INSTRUCTIONS TO FOLLOW =
Skip every picture, then write out exactly the lines of the listing below from the line that contains "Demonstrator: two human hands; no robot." through the final line.

* * * * * * *

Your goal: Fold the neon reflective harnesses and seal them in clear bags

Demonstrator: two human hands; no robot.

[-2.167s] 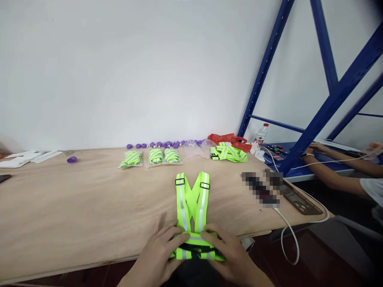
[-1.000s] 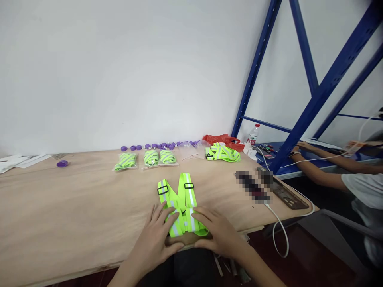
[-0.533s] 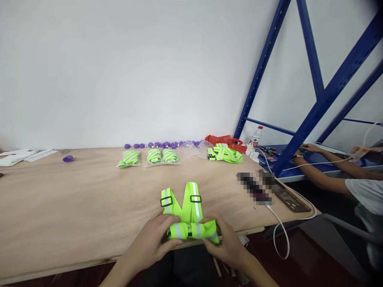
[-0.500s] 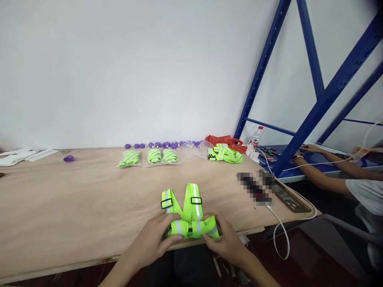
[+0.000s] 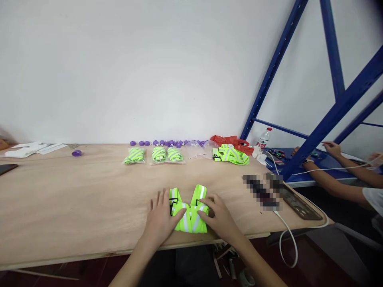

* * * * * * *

EXERCISE RESPONSE =
Demonstrator: two human hands; no robot.

[-2.167s] 
[-1.000s] 
[-0.533s] 
[-0.500s] 
[+0.000s] 

There is nothing more to add to this answer.